Matsuoka shows another student, Akemi, how to butcher a chicken. After she refuses to follow his example, he abruptly and emotionlessly stabs her to death and then hides her body in a sleeping bag to bury her in the countryside. When he returns to school the following day, a student informs him the detective has returned, investigating Akemi's disappearance. A second student rushes downstairs, informing him that Akemi is upstairs waiting for him. Matsuoka and the student hurry upstairs, but they find only an empty chair where the student had seen Akemi. Something by the chair terrifies the student, and she runs out of the room. A couple of seconds later, Matsuoka sees the same, and he runs in terror. Outside, he encounters the detective, who notices a bandaid on Matsuoka's hand, which he attributes to a kitchen accident.

Matsuoka attends a second interview at the restaurant, where he rants about himself; he is ultimately refused the job.
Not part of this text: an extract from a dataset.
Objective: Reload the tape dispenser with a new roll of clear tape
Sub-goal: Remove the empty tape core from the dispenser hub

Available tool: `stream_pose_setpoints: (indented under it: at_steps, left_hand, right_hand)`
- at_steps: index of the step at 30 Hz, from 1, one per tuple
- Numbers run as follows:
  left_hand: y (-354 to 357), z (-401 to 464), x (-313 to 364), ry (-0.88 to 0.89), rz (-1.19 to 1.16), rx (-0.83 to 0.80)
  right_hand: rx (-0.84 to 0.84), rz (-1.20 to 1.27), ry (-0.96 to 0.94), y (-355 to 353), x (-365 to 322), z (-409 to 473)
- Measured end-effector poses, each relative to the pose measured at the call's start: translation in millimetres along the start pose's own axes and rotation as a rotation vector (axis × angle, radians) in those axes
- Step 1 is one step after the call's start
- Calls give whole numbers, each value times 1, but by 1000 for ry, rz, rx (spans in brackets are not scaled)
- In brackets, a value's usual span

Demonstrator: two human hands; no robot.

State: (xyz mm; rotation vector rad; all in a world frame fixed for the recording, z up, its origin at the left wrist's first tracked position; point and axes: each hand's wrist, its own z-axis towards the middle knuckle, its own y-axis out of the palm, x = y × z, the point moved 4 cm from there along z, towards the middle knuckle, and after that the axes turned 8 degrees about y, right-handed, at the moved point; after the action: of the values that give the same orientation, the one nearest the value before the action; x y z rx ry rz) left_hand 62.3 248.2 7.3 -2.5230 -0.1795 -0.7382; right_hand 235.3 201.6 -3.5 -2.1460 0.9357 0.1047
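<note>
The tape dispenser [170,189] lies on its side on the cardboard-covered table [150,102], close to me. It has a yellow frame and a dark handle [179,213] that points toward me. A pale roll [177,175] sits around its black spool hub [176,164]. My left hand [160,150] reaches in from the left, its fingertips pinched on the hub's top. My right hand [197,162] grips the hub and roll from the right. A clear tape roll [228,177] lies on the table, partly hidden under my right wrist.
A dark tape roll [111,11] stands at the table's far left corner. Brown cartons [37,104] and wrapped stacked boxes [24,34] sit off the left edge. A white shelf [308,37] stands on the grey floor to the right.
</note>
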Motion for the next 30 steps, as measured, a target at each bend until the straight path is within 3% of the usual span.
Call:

As the interview ends, a customer at one table attempts to stab another patron and is restrained. At home, Matsuoka argues with his son after being asked for money, and he contemplates killing him. He walks around his house distraught. The intercom rings, but the camera shows only flickering lights. When it rings a second time, he goes outside, finding nobody at the door. Matsuoka walks around the street, before returning to his home. The film ends with him closing the door behind him.

==Cast==
- Mutsuo Yoshioka as Takuji Matsuoka, a cooking teacher
- Seiichi Kohinata as Ichiro Tashiro, an unusual student in Matsuoka's class
- Hana Amano as Akemi Hishida, another cooking student
- Junpei Yasui as Sakuma
- Kôji Seki as Yoshizawa
- Giiko as Hiroko Tachibana
- Ikkei Watanabe as Detective Makoto Otsuki

==Release==
The film first screened on 19 February 2024 as part of the 74th Berlin International Film Festival.
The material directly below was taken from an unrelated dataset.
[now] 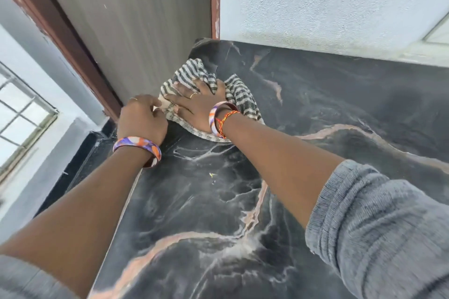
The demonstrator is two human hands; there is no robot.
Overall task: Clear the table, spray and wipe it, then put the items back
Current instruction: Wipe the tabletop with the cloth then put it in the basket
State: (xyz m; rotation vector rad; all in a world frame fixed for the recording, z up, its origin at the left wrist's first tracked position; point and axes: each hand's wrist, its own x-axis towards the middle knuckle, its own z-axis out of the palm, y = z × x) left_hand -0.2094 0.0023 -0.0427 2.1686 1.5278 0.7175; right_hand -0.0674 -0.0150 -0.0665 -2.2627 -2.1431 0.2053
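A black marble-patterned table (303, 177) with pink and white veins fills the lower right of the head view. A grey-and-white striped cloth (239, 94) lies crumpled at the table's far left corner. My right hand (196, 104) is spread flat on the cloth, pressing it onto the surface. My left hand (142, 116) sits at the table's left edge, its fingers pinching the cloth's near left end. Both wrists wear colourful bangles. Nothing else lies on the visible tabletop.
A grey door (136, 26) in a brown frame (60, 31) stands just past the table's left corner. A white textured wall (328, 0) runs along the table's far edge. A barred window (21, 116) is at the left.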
Chime was released as an NFT to Roadstead.io on April 12, 2024, where individual digital copies of the film were sold in the form of "Supertickets", which could be rented or resold to other users. Owners also received access to Les Cuisiniers of Chime, a behind-the-scenes documentary.
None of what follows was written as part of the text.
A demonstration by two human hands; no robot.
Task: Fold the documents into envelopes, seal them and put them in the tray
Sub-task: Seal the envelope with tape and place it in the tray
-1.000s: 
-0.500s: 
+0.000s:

In October, the film was shown at Beyond Fest, a Los Angeles-based film festival, and in December, it was screened as a part of the Jogja-NETPAC Asian Film Festival in Jakarta, Indonesia.

Janus Films acquired American distribution rights to Chime in 2026. The film had a limited release at the IFC Center in New York on March 24, alongside a 4k restoration of Kurosawa's 1998 thriller Serpent's Path by Kadokawa with a national release starting in Los Angeles on 10 April. Janus Films noted that Chime would only play in theaters.

==Reception==
Writing for Polygon, Austen Goslin said it was "perfectly calibrated to unsettle viewers", and described it as one of the "best horror movies of the year so far". The Film Stage's Rory O'Connor described it as a film that "keeps secrets guarded and lives off the shocks of its knife-edge turns".